Exercise directions =
Return, word for word, the lines of the listing below from the one with "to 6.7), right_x" through the one with "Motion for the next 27", and no other lines.

++++++++++

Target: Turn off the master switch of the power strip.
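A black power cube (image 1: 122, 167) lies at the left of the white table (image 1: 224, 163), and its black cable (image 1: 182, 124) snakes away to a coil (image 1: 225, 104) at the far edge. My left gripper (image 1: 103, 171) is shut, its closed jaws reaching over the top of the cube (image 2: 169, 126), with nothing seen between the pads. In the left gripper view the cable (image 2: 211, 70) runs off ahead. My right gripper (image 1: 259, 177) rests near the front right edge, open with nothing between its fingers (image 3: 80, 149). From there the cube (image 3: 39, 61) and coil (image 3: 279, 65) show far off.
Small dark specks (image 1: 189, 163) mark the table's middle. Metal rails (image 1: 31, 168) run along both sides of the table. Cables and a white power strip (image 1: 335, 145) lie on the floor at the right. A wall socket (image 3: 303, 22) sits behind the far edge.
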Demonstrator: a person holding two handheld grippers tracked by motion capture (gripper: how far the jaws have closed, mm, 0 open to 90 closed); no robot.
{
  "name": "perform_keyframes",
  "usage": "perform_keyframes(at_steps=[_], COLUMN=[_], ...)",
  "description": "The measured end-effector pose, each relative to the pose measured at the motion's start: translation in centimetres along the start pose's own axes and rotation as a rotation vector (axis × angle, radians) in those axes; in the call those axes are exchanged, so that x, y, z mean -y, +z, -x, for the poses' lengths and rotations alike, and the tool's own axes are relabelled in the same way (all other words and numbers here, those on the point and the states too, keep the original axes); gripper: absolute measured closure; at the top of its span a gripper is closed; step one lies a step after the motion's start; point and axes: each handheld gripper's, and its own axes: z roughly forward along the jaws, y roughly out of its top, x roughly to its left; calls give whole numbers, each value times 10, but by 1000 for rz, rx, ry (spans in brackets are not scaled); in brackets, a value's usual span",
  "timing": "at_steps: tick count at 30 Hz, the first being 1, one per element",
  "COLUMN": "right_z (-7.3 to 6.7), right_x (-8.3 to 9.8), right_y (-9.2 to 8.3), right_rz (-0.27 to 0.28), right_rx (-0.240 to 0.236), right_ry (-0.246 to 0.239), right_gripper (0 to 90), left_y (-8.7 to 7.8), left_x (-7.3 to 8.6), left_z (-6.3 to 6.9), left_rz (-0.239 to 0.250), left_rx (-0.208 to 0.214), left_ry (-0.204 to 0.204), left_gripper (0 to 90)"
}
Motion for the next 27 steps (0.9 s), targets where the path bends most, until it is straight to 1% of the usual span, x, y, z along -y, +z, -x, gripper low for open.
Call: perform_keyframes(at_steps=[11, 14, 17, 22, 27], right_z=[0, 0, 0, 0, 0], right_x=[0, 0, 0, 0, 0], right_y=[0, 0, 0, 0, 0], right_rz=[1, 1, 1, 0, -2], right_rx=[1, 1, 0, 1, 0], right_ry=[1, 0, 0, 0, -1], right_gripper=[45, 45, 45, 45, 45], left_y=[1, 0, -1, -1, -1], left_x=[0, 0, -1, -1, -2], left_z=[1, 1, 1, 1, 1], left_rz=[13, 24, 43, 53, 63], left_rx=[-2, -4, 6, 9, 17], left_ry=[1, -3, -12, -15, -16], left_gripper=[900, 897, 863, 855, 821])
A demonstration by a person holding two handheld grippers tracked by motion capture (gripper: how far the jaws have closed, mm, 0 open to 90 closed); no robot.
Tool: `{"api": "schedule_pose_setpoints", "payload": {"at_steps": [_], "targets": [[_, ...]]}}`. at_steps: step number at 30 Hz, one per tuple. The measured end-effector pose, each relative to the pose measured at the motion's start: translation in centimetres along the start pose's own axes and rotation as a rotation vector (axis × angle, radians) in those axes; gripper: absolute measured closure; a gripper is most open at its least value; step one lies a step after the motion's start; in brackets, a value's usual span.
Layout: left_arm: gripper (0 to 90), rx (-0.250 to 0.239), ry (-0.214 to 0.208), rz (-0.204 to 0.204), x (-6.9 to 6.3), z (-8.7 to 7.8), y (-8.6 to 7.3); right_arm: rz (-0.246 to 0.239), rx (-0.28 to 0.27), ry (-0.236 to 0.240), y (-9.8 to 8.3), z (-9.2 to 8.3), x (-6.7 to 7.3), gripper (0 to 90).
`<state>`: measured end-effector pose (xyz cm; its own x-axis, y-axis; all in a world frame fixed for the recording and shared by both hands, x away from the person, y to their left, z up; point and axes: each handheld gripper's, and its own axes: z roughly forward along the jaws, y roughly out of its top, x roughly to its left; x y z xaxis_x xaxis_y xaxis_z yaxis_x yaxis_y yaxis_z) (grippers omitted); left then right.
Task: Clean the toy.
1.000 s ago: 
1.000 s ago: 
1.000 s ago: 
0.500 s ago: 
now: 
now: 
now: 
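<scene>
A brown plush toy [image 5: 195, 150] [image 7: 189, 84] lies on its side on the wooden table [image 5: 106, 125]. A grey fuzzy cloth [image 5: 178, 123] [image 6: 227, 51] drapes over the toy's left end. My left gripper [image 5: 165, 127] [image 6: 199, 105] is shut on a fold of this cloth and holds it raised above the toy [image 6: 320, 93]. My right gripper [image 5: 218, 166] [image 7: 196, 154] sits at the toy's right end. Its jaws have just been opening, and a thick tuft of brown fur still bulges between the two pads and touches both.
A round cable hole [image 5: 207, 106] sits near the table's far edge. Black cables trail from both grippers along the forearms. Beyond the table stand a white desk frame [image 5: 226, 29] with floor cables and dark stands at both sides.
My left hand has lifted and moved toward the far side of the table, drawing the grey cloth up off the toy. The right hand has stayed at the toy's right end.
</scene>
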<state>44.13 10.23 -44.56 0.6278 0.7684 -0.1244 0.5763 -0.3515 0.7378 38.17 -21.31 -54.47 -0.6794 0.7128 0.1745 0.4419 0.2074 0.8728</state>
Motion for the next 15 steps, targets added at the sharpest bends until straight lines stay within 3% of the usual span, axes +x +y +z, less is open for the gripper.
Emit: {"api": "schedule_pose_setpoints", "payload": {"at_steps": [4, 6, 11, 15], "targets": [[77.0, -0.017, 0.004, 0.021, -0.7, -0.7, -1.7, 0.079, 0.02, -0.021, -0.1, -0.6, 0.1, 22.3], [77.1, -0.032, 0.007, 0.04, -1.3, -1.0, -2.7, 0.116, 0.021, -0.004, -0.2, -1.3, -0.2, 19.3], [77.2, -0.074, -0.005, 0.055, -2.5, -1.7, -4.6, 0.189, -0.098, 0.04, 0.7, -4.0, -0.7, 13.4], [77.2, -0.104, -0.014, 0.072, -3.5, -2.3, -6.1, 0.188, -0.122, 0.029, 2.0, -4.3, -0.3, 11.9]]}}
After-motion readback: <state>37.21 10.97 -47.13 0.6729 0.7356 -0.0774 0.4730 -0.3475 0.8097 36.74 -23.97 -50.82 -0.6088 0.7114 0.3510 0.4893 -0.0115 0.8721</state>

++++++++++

Written answer =
  "COLUMN": "right_z (-7.3 to 6.7), right_x (-8.3 to 9.8), right_y (-9.2 to 8.3), right_rz (-0.27 to 0.28), right_rx (-0.240 to 0.236), right_ry (-0.246 to 0.239), right_gripper (0 to 90), left_y (-8.7 to 7.8), left_x (-7.3 to 8.6), left_z (-6.3 to 6.9), left_rz (-0.239 to 0.250), left_rx (-0.208 to 0.214), left_ry (-0.204 to 0.204), left_gripper (0 to 90)"
}
Motion for the next 27 steps (0.9 s), targets where the path bends most, until it is straight to 1% of the usual span, x, y, z along -y, +z, -x, gripper low for open.

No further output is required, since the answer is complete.